Mati di Laut
Pemuda di atas perahu itu terus saja mengoceh. “Ibu menceritakan padaku,” katanya dengan tubuh terbaring menghadap langit-langit malam, “tentang sebuah kota kecil berkabut tipis, di mana pasarnya menerima dollar, euro, silver, golden, hati yang patah, rahasia terkelam, darah, dan usia sebagai bayarannya.”
“Apa kau tidak mengantuk?” Wanita di dekatnya bertanya. Selama berjam-jam, pemuda yang baru ditemuinya ini terus saja bercerita tentang ibunya. Tentang kota yang ia tinggali dan betapa anehnya sistem belanja di sana.
“Aku tidak tidur.” Pemuda tersebut menggeleng. Ia mendudukkan tubuh ke tepi. Perahu kecilnya bergoyang singkat. “Otakku punya kemampuan memanifestasikan hal-hal buruk menjadi semakin buruk.”
“Kau takut dengan mimpimu?”
“Iya.”
Wanita di hadapannya, secantik malaikat dengan tubuh separuh ikan. Hitam dan licin, panjang dan berminyak. Diciptakan untuk berenang di dalam air.
“Aku bisa membantumu.” Siren di hadapannya memberikan gestur mendekat dengan telunjuk.
Tanpa takut, sang pelaut mendekatkan wajahnya. Sepasang tangan pucat dan dingin menyentuh tulang pipi, mengusapnya lembut seolah ia adalah sebongkah berlian.
Sang siren berbisik, “Akan kutunjukkan, bahwa kenyataan jauh lebih mengerikan daripada mimpi.” Ia mengecup bibir sang pemuda dan membawa serta wajah berkulit cokelat mengkilap itu ke dalam laut.
Air garam mengisi kedua lubang hidung sang pemuda, setiap tarikan napasnya terasa menyakitkan seolah ia sedang menghirup pasir.
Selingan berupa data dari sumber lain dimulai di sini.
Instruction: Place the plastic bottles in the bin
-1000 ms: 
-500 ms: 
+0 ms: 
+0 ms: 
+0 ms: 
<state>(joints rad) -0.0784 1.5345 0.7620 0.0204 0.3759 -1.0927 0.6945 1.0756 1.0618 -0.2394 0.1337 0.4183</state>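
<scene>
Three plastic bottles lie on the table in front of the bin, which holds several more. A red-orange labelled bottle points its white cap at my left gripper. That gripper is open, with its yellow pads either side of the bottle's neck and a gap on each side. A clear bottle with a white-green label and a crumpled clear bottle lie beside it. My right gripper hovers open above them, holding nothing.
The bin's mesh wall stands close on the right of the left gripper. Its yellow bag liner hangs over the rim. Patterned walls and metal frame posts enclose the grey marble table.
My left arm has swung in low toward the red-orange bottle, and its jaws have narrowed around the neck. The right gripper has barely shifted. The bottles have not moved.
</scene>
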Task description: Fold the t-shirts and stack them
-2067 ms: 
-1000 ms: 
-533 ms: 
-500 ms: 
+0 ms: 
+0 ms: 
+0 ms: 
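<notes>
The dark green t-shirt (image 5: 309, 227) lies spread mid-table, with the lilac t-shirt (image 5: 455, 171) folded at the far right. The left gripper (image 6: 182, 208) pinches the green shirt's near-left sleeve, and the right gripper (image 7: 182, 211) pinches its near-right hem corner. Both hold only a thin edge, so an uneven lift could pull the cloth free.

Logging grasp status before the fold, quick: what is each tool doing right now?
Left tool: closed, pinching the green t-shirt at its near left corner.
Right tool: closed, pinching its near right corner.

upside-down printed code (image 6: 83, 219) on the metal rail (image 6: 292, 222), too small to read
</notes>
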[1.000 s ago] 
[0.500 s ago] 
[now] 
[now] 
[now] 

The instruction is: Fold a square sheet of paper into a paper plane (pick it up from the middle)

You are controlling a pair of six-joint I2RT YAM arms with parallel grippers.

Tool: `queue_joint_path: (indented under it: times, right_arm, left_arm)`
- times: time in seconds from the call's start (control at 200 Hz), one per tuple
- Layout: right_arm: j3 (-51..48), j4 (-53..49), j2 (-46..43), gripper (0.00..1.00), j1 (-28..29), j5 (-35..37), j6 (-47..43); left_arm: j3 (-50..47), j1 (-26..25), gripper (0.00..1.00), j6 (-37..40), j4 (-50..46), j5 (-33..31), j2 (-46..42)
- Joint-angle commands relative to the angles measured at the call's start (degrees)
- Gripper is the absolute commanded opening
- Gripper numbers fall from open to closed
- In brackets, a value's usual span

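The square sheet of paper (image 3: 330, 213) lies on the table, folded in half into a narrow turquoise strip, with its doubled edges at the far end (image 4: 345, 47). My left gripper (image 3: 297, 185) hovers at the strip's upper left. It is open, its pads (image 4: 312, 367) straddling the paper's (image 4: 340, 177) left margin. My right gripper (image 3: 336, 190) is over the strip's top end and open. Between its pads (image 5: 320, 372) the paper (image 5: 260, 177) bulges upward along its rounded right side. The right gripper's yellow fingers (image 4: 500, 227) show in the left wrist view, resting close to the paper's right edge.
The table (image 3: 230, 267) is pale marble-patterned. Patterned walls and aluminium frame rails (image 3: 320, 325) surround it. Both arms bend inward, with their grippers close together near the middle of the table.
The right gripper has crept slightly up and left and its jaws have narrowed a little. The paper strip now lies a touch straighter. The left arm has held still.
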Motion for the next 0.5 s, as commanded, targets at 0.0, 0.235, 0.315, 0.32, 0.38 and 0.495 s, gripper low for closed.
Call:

Paru-parunya seperti menyempit. Perahu terbalik, tubuhnya tercebur ke dalam air.
Siren tadi terus menenggelamkannya. Ia menduga bahwa sang pelaut telah tewas. Ketika korbannya tersebut justru menggenggam kedua tangan sang siren dan berkata, “Demi Tuhan! Kukira kau bisa membunuhku. Sial! 'Mati di laut itu mudah' adalah kebohongan terbesar dalam hidupku.”